Shattered and crumbling though it was, Vengiboneeza still was a place of splendor beyond anyone’s imagining. Its location was superb, in a sheltered bowl bordered on the north and partly on the east by a golden-brown mountain wall, on the south and east by the dense jungle that the tribe had just left, and on the west by a dark lake, or perhaps a sea, so broad that it was impossible to look across it to the far side. Warm winds blew steadily out of the west, carrying moisture from the sea. Rain was frequent and the land was green and lush. This was winter, the season of short days, which seemed to be the rainy season, and it was a very wet season indeed. But the air was mild by day and only a few of the nights saw frost, and then merely in the hour just before dawn. When the days began getting longer there was a distinct quickening of growth and the weather grew even warmer. It was all very different from those early bleak months in the first days after leaving the cocoon, when they were crossing the sad and barren plains at the heart of the continent. Plainly the time of the Long Winter was over. No one doubted that now.

Vengiboneeza itself was everywhere, sprawling, vast, incomprehensible, a world unto itself, lying under an awesome silence. From the edge of the sea to the rim of the jungle to the forested foothills of the mountains the dead city spread in all directions, without apparent plan, without discernible order.

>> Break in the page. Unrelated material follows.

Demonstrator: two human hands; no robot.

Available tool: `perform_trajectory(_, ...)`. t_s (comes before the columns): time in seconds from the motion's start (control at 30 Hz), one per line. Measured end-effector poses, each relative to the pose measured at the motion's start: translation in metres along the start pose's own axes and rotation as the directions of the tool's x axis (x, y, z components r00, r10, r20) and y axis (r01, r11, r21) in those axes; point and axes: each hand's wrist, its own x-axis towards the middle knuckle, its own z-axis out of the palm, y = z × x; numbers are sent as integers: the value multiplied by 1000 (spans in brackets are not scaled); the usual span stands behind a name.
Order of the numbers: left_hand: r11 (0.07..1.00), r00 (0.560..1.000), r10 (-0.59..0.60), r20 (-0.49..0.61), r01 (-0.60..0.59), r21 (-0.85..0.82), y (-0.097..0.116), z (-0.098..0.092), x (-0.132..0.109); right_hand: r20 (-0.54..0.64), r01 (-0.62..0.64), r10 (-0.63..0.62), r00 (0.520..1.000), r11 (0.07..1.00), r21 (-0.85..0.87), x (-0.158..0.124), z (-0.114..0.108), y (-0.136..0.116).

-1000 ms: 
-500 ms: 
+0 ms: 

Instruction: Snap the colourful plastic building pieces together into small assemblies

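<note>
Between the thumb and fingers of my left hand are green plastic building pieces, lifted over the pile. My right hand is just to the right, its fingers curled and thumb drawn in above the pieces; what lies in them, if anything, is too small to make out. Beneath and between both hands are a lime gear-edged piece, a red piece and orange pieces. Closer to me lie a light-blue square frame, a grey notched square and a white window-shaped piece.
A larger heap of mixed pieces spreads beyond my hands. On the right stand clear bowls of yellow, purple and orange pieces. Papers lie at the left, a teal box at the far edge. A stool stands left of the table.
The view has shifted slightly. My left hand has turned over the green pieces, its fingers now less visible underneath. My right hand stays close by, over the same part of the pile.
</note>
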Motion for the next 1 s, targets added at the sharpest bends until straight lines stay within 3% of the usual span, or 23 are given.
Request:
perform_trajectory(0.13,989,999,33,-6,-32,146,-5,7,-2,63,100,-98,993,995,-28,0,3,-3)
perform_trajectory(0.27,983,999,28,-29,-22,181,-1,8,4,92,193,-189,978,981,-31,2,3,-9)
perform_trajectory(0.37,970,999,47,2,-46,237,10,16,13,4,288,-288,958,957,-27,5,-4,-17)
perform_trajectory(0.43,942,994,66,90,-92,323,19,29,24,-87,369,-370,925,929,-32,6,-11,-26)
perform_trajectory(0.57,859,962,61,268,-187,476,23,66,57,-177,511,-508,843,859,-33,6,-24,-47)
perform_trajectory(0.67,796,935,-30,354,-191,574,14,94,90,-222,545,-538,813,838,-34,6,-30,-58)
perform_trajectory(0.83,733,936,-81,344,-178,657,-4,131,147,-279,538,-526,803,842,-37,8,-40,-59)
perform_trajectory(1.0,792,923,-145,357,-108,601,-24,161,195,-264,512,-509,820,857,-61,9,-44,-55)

In some districts the streets ran in grand open boulevards that afforded magnificent views of the mountains beyond, or the sea; in others, there were networks of tiny alleys that coiled one upon another in a sort of desperate cringing secrecy, or high walls that were set at odd angles to block ready access to the plazas beyond. There were great towers in many places, rising generally in serried rows of ten or twenty, but sometimes — and these were the biggest — the towers stood in grand isolation above a neighborhood of low squat buildings with green tiled domes.

Much of the city, especially in the seafront districts, was in ruins. Much was not.

The Long Winter had left fewer scars here than in the unsheltered plains to the east, but there were scars aplenty. The sea had risen more than once during the winter years and had swept devastatingly through the low-lying neighborhoods. There were ancient gray waterstains on high walls and swirling carpets of sandy rubble on third-story balconies. The scattered and crumbled bones of sea-creatures lay in drifts on the flat rooftops. It was clear also that sluggish rivers of ice must have come flowing down the sides of the mountain wall at some time to fold and crush the buildings on the higher slopes. And it looked as if the earth itself had heaved upward from its depths in many parts of the city, where the pavements were vertically displaced and buildings stood at precarious angles or lay fallen in shattered segments and shards of iridescent metal.